### What is being asked
The whole listing needs to be returned exactly as it appears.

### Collected data
━━━━━━━━━━━━━━━━━━━━

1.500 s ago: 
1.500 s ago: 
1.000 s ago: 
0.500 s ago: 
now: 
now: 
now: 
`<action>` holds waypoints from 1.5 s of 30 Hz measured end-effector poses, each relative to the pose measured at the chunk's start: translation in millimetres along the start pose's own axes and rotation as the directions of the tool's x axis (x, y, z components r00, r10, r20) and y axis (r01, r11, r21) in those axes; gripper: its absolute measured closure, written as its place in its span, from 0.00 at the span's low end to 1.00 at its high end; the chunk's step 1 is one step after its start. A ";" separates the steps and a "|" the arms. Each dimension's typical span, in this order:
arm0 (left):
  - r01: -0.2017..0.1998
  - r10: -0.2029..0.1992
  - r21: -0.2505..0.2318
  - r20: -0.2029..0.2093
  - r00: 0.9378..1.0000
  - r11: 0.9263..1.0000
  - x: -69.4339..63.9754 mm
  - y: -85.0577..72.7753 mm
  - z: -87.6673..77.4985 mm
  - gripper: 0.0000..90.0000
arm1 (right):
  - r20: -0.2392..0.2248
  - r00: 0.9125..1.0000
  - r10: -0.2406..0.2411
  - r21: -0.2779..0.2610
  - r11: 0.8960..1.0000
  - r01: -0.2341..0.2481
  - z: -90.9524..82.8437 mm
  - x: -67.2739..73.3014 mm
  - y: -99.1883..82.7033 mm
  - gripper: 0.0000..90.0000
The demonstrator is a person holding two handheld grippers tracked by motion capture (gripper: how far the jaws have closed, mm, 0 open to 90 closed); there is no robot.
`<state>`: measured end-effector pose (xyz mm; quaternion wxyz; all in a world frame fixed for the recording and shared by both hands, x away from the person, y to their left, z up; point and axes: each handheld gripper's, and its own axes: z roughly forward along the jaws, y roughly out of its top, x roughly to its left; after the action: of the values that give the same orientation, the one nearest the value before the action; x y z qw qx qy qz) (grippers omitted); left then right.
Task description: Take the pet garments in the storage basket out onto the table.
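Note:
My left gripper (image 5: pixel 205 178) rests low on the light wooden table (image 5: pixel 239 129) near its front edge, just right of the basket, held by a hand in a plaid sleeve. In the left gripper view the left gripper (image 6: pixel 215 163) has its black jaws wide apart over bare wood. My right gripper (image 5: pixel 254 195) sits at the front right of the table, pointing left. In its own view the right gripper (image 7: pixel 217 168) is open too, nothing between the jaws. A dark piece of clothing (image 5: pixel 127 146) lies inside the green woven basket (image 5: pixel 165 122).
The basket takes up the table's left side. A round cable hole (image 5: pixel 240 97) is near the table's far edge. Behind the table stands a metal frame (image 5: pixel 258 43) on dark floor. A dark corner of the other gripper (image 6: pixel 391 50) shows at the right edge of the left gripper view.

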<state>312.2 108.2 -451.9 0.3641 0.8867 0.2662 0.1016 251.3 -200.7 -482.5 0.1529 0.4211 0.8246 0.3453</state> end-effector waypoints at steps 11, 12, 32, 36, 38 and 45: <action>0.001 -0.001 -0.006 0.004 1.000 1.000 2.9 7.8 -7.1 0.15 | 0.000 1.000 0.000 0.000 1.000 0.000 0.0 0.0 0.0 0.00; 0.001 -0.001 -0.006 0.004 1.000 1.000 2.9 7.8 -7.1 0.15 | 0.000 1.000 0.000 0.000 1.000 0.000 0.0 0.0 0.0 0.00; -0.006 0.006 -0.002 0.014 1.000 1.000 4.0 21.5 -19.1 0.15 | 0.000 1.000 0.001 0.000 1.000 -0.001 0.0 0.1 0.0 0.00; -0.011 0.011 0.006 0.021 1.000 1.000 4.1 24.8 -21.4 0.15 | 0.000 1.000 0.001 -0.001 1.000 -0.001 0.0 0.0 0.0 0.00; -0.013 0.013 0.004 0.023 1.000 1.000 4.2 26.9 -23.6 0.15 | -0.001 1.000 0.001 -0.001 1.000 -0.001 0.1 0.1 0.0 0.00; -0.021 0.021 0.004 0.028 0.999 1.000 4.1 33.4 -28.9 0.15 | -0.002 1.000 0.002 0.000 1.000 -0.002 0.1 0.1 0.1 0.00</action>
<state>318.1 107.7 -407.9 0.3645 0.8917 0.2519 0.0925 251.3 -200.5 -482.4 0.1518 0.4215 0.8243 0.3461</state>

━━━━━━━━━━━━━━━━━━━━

### Output of the exercise
1.500 s ago: 
1.500 s ago: 
1.000 s ago: 
0.500 s ago: 
now: 
now: 
now: 
`<action>` holds waypoints from 1.5 s of 30 Hz measured end-effector poses, each relative to the pose measured at the chunk's start: translation in millimetres along the start pose's own axes and rotation as the directions of the tool's x axis (x, y, z components r00, r10, r20) and y axis (r01, r11, r21) in those axes; gripper: its absolute measured closure, written as its place in its span, from 0.00 at the span's low end to 1.00 at its high end; the chunk's step 1 is one step after its start. A ";" separates the steps and a "|" the arms. Each dimension's typical span, in this order:
arm0 (left):
  - r01: -0.2017..0.1998
  - r10: -0.2029..0.1992
  - r21: -0.2505..0.2318
  - r20: -0.2029..0.2093
  - r00: 0.9378..1.0000
  - r11: 0.9263..1.0000
  - x: -69.4339..63.9754 mm
  - y: -85.0577..72.7753 mm
  - z: -87.6673..77.4985 mm
  - gripper: 0.0000..90.0000
arm1 (right):
  - r20: -0.2392..0.2248
  - r00: 0.9125..1.0000
  - r10: -0.2406..0.2411
  - r21: -0.2779..0.2610
  - r11: 0.8960..1.0000
  - r01: -0.2341..0.2481
  - z: -90.9524..82.8437 mm
  - x: -67.2739..73.3014 mm
  - y: -99.1883..82.7033 mm
  - gripper: 0.0000..90.0000
The demonstrator is a person holding two handheld grippers tracked by motion capture (gripper: how far the jaws have closed, mm, 0 open to 90 closed); there is no robot.
`<state>`: measured end-effector pose (xyz mm; quaternion wxyz; all in a world frame fixed for the recording and shared by both hands, x away from the person, y to their left, z up; point and axes: each handheld gripper's, and its own axes: z roughly forward along the jaws, y roughly out of its top, x roughly to its left; after the action: of the values that give the same orientation, the one nearest the value before the action; x y z qw qx qy qz) (grippers omitted); left then right.
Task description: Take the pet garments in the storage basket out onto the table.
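Note:
My left gripper (image 5: pixel 205 178) rests low on the light wooden table (image 5: pixel 239 129) near its front edge, just right of the basket, held by a hand in a plaid sleeve. In the left gripper view the left gripper (image 6: pixel 215 163) has its black jaws wide apart over bare wood. My right gripper (image 5: pixel 254 195) sits at the front right of the table, pointing left. In its own view the right gripper (image 7: pixel 217 168) is open too, nothing between the jaws. A dark piece of clothing (image 5: pixel 127 146) lies inside the green woven basket (image 5: pixel 165 122).
The basket takes up the table's left side. A round cable hole (image 5: pixel 240 97) is near the table's far edge. Behind the table stands a metal frame (image 5: pixel 258 43) on dark floor. A dark corner of the other gripper (image 6: pixel 391 50) shows at the right edge of the left gripper view.
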
<state>312.2 108.2 -451.9 0.3641 0.8867 0.2662 0.1016 251.3 -200.7 -482.5 0.1529 0.4211 0.8246 0.3453</state> end-effector waypoints at steps 11, 12, 32, 36, 38 and 45: <action>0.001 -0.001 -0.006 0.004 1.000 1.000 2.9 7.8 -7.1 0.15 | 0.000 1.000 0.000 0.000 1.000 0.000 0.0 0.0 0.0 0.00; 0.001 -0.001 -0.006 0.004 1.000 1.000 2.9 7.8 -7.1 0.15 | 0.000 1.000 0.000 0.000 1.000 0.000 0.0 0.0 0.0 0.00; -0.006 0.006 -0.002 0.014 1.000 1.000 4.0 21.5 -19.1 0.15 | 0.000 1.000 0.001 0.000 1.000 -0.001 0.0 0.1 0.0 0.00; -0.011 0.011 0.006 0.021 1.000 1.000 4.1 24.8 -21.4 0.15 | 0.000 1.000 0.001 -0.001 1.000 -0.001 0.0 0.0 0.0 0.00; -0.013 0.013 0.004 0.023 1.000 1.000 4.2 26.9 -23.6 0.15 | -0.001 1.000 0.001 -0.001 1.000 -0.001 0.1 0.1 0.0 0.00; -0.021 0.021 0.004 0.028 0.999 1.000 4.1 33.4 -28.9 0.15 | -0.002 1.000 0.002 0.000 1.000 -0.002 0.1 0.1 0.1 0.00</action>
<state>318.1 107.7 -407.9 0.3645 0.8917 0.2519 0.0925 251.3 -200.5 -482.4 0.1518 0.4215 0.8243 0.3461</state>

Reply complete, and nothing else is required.